- **Your task**:
Leave out any pictures and transcribe all other data below exactly.
========================================
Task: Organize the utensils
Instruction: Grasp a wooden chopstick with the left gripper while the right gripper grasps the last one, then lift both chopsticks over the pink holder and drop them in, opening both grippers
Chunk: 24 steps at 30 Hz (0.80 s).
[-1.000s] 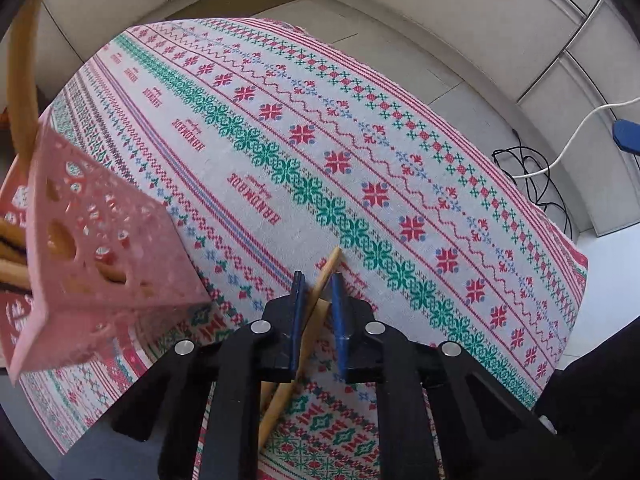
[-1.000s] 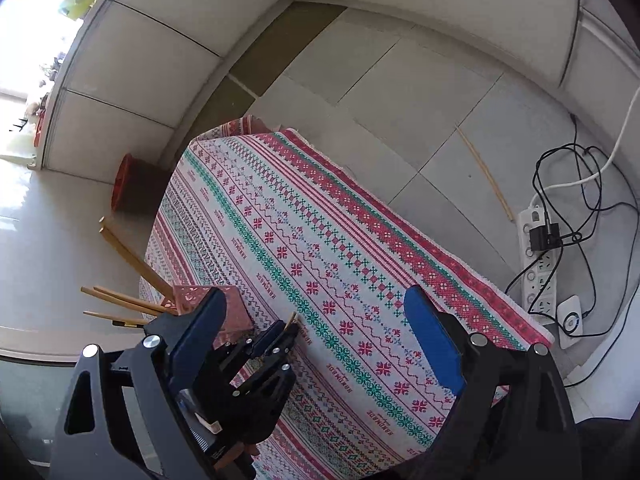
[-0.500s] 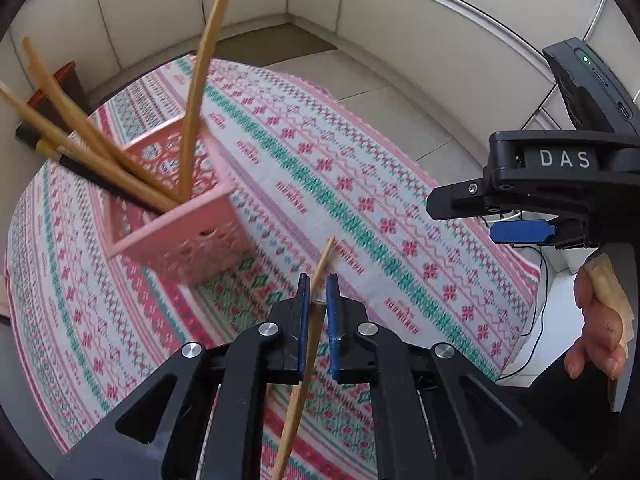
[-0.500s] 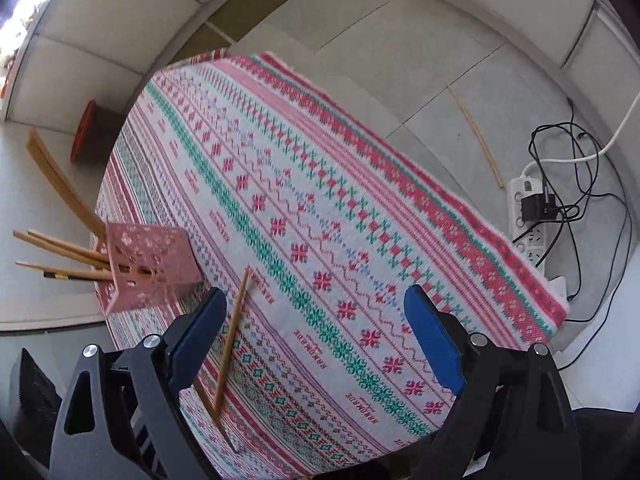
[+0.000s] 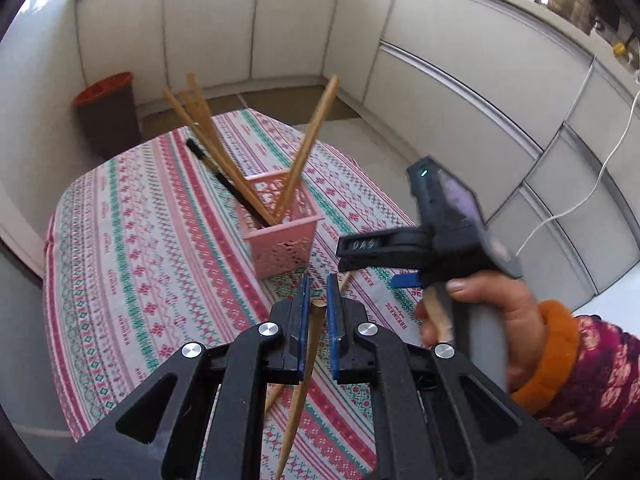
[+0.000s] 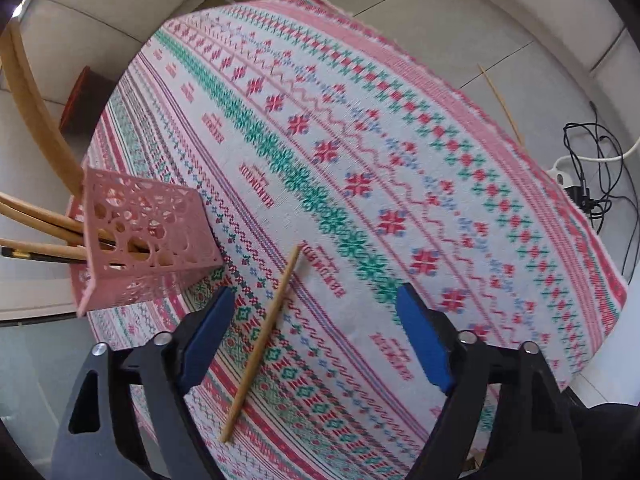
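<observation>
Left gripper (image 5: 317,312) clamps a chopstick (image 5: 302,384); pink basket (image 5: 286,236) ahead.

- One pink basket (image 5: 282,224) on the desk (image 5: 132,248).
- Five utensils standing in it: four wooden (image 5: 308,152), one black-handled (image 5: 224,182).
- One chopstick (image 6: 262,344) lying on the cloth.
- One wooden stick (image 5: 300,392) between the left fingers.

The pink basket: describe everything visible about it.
The pink basket is a small square holder of what looks like plastic, its walls pierced with lacy round cut-outs. It stands upright on the patterned tablecloth, open at the top. Several wooden chopsticks and one dark stick lean out of it, fanned to both sides. Neither set of tongs touches it; a loose chopstick lies on the cloth nearby.
</observation>
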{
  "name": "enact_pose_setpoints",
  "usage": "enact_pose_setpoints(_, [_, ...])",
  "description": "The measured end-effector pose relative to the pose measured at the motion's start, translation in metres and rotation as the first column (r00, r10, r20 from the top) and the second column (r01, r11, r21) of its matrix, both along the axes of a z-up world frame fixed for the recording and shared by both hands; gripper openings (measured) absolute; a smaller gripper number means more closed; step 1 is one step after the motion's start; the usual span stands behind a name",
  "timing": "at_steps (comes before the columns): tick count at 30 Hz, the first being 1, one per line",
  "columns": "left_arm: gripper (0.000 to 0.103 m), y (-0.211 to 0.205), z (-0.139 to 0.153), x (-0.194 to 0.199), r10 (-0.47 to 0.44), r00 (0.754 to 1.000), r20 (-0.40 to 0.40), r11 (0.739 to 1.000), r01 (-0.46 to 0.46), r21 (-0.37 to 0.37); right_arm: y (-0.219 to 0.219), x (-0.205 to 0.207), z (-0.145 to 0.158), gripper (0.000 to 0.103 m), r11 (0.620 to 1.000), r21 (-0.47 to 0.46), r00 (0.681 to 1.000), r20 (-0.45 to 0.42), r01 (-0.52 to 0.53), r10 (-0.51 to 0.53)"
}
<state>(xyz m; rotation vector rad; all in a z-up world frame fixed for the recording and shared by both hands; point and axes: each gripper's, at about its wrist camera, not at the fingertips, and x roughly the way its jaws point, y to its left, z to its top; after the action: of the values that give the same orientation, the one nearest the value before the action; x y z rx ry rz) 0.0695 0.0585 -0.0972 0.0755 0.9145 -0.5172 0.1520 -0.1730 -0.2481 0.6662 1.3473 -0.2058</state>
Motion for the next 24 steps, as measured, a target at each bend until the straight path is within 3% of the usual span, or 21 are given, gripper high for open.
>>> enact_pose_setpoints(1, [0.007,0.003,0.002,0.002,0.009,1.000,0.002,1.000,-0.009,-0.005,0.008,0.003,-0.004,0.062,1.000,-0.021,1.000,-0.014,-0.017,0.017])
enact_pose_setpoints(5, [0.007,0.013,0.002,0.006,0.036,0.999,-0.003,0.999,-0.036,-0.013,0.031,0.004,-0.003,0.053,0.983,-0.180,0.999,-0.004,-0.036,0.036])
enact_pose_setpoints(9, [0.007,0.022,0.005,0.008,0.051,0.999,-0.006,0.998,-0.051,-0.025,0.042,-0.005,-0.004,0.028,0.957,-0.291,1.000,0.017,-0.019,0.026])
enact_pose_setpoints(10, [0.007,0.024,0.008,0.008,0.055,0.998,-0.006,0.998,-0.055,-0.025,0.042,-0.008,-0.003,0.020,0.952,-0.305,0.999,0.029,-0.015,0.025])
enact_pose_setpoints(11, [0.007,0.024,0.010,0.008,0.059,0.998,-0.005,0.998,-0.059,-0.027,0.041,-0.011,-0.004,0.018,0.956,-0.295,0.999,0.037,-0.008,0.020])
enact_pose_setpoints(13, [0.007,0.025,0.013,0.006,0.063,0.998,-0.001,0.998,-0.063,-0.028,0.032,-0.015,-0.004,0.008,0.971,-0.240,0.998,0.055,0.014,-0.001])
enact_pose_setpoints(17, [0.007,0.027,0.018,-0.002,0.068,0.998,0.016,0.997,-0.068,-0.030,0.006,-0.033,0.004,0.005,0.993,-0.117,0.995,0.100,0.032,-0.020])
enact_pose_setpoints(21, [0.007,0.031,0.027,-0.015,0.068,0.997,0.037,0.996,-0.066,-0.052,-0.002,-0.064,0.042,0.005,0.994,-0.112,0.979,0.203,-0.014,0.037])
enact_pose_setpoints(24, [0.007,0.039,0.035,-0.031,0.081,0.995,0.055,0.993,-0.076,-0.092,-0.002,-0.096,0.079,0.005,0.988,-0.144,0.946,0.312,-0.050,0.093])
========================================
- **Answer box**:
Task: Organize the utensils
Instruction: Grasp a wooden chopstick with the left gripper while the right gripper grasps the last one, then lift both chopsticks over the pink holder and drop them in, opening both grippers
Chunk: 24 steps at 30 Hz (0.80 s).
[-1.000s] 
[-1.000s] 
[-0.500s] 
[-0.500s] 
[+0.000s] 
[+0.000s] 
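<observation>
Left gripper (image 5: 317,312) clamps a chopstick (image 5: 302,384); pink basket (image 5: 286,236) ahead.

- One pink basket (image 5: 282,224) on the desk (image 5: 132,248).
- Five utensils standing in it: four wooden (image 5: 308,152), one black-handled (image 5: 224,182).
- One chopstick (image 6: 262,344) lying on the cloth.
- One wooden stick (image 5: 300,392) between the left fingers.

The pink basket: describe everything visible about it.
The pink basket is a small square holder of what looks like plastic, its walls pierced with lacy round cut-outs. It stands upright on the patterned tablecloth, open at the top. Several wooden chopsticks and one dark stick lean out of it, fanned to both sides. Neither set of tongs touches it; a loose chopstick lies on the cloth nearby.
</observation>
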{
  "name": "enact_pose_setpoints",
  "usage": "enact_pose_setpoints(_, [_, ...])",
  "description": "The measured end-effector pose relative to the pose measured at the motion's start, translation in metres and rotation as the first column (r00, r10, r20 from the top) and the second column (r01, r11, r21) of its matrix, both along the axes of a z-up world frame fixed for the recording and shared by both hands; gripper openings (measured) absolute; a smaller gripper number means more closed; step 1 is one step after the motion's start; the usual span stands behind a name",
  "timing": "at_steps (comes before the columns): tick count at 30 Hz, the first being 1, one per line",
  "columns": "left_arm: gripper (0.000 to 0.103 m), y (-0.211 to 0.205), z (-0.139 to 0.153), x (-0.194 to 0.199), r10 (-0.47 to 0.44), r00 (0.754 to 1.000), r20 (-0.40 to 0.40), r11 (0.739 to 1.000), r01 (-0.46 to 0.46), r21 (-0.37 to 0.37); right_arm: y (-0.219 to 0.219), x (-0.205 to 0.207), z (-0.145 to 0.158), gripper (0.000 to 0.103 m), r11 (0.620 to 1.000), r21 (-0.47 to 0.46), r00 (0.681 to 1.000), r20 (-0.45 to 0.42), r01 (-0.52 to 0.53), r10 (-0.51 to 0.53)"
}
<state>(xyz m; rotation vector rad; all in a z-up world frame fixed for the recording and shared by both hands; point and axes: each gripper's, at about its wrist camera, not at the fingertips, and x roughly the way its jaws point, y to its left, z to its top; after the action: of the values that give the same orientation, the one nearest the value before the action; x y z rx ry rz) 0.0695 0.0585 -0.0972 0.0755 0.9145 -0.5172 0.1520 -0.1730 -0.2481 0.6662 1.3473 -0.2058</state>
Motion for the next 24 steps, as measured, a target at each bend until the straight path is within 3% of the usual span, or 21 are given, gripper high for open.
>>> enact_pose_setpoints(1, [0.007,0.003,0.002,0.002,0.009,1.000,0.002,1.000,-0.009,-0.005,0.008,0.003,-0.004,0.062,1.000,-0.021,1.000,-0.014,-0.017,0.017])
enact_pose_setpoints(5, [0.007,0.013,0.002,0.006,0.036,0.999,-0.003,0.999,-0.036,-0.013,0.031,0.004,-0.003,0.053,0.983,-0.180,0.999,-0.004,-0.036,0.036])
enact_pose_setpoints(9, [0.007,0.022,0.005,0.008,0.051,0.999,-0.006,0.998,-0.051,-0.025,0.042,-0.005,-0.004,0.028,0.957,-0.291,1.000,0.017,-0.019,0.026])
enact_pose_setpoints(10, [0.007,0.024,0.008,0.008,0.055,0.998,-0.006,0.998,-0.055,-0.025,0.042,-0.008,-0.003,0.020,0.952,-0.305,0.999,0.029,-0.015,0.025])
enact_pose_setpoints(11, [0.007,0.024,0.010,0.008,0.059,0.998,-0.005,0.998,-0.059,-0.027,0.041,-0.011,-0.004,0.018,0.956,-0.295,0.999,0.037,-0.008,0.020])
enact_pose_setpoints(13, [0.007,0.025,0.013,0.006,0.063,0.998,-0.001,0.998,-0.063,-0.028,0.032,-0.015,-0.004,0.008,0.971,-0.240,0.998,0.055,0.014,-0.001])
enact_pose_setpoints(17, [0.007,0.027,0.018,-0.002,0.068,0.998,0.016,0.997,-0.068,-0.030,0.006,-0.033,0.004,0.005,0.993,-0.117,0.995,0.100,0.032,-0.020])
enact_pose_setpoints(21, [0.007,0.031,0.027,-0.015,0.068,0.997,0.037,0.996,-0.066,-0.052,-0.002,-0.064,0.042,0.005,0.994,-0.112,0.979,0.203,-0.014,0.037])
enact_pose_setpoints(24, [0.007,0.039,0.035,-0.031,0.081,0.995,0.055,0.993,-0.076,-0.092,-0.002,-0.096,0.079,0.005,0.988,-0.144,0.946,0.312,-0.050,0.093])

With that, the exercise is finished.